The November elections were widely viewed to have favored the Democrats over the Republicans, but the fortunes of the religious right seems more open to interpretation.
The New Republic magazine (Nov. 23) holds that the election signaled the public’s disenchantment with the social agenda of the religious right. Those Republicans who were elected or reelected, such as Texas Governor George W. Bush, were identified with a “cautious, liberal centrism.” Candidates who tied their campaigns to opposition to abortion, cuts to education, and other social issues were often defeated, writes John Judis. “In many Northern races, and even in a few Southern ones, Democrats benefited by tying their opponents to the religious right.”
The conservative Christian newsweekly World (Nov. 14) concurs that social conservatives suffered most in the elections and that the “clout of the religious right is more suspect than ever.” The magazine blames national Republican leaders for letting the Monica Lewinsky affair cloud over a clear conservative agenda. A poll by the Christian Coalition is cited showing that religious conservatives voted Republican only 54 percent of the time in 1998 — down from 67 percent in 1994. The article concludes that “believers are proving to be picky and restless. With two years of political posturing and legislative gridlock in the offing, will the religious right still form a cohesive voting bloc by the time 2000 rolls around?”
In U.S News & World Report (Nov. 23), John Leo writes that the religious right was far from a “paper tiger” in the elections. For instance, religious right activism was responsible for striking down measures supporting homosexual marriage. Leo thinks that Democrats and the media are deliberately portraying the religious right opposition as outside the mainstream of political discourse by focusing on the “most extreme people in the movement at the expense of the stable and praiseworthy.”
At the recent conference of the Society for the Scientific Study of Religion in Montreal, political scientist and religious right specialist James Guth told RW that the religious right did well on “localized issues,” and that it’s “very hard to put a central theme on off-year elections.”

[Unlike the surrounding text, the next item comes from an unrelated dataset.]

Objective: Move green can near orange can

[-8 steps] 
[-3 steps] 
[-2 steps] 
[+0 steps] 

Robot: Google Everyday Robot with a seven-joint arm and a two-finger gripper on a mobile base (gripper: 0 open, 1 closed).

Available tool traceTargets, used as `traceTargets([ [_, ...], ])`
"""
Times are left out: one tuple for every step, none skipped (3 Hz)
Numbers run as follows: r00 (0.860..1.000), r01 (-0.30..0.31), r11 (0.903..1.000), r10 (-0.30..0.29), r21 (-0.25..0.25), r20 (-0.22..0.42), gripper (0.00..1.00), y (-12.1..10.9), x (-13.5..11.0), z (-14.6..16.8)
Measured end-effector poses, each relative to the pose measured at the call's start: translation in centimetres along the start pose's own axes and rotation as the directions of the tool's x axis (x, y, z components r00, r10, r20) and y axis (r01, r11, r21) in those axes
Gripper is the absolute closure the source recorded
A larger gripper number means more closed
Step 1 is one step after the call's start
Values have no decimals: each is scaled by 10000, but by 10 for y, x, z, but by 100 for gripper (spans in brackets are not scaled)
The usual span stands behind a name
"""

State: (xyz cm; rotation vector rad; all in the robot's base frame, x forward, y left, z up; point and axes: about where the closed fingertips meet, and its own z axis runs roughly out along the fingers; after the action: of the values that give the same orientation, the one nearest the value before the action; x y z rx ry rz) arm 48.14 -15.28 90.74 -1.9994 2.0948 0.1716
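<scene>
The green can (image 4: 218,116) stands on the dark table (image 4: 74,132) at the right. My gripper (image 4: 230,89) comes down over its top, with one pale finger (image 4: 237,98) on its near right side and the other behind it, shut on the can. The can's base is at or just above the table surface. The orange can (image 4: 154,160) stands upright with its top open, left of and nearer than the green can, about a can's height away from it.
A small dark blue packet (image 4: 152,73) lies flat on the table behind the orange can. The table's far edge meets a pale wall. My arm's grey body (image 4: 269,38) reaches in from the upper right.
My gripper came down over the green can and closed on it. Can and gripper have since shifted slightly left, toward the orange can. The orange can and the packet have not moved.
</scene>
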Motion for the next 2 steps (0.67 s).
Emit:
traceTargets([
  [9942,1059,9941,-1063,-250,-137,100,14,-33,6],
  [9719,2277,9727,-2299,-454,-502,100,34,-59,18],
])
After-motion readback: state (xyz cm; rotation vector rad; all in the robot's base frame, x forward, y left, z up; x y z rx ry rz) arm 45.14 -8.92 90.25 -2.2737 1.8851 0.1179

“Not since the civil rights era, political analysts say, have Democratic challengers so aggressively and openly used religious language in their campaigns,” writes Hanna Rosin in the Washington Post (Oct. 29). Many Democrats laced their campaigning on such issues as health care and education with religious themes, and not only as a defensive reaction against the Christian Coalition. In a Washington Post poll, Democrats were found to be just as religious as Republicans, with almost as many Democrats attending church and praying regularly as Republicans.
“The battle for the loyalty of religious Democrats has already begun. In addition to the usual signposts of family values — images of candidates with their children . . . political strategists say Americans can soon expect to see snapshots of mainstream candidates from both parties at Sunday morning worship, and hear emotional testimonies of their personal conversions and relationship with Jesus.”
The polling data also suggest that religion may even be less divisive among Democrats than it is in the Republican party’ (as seen in the battle between moderates and social conservatives). This is because the “most religious Democrats are disproportionately women and African Americans, two constituencies embraced by the secular left wing of their party.”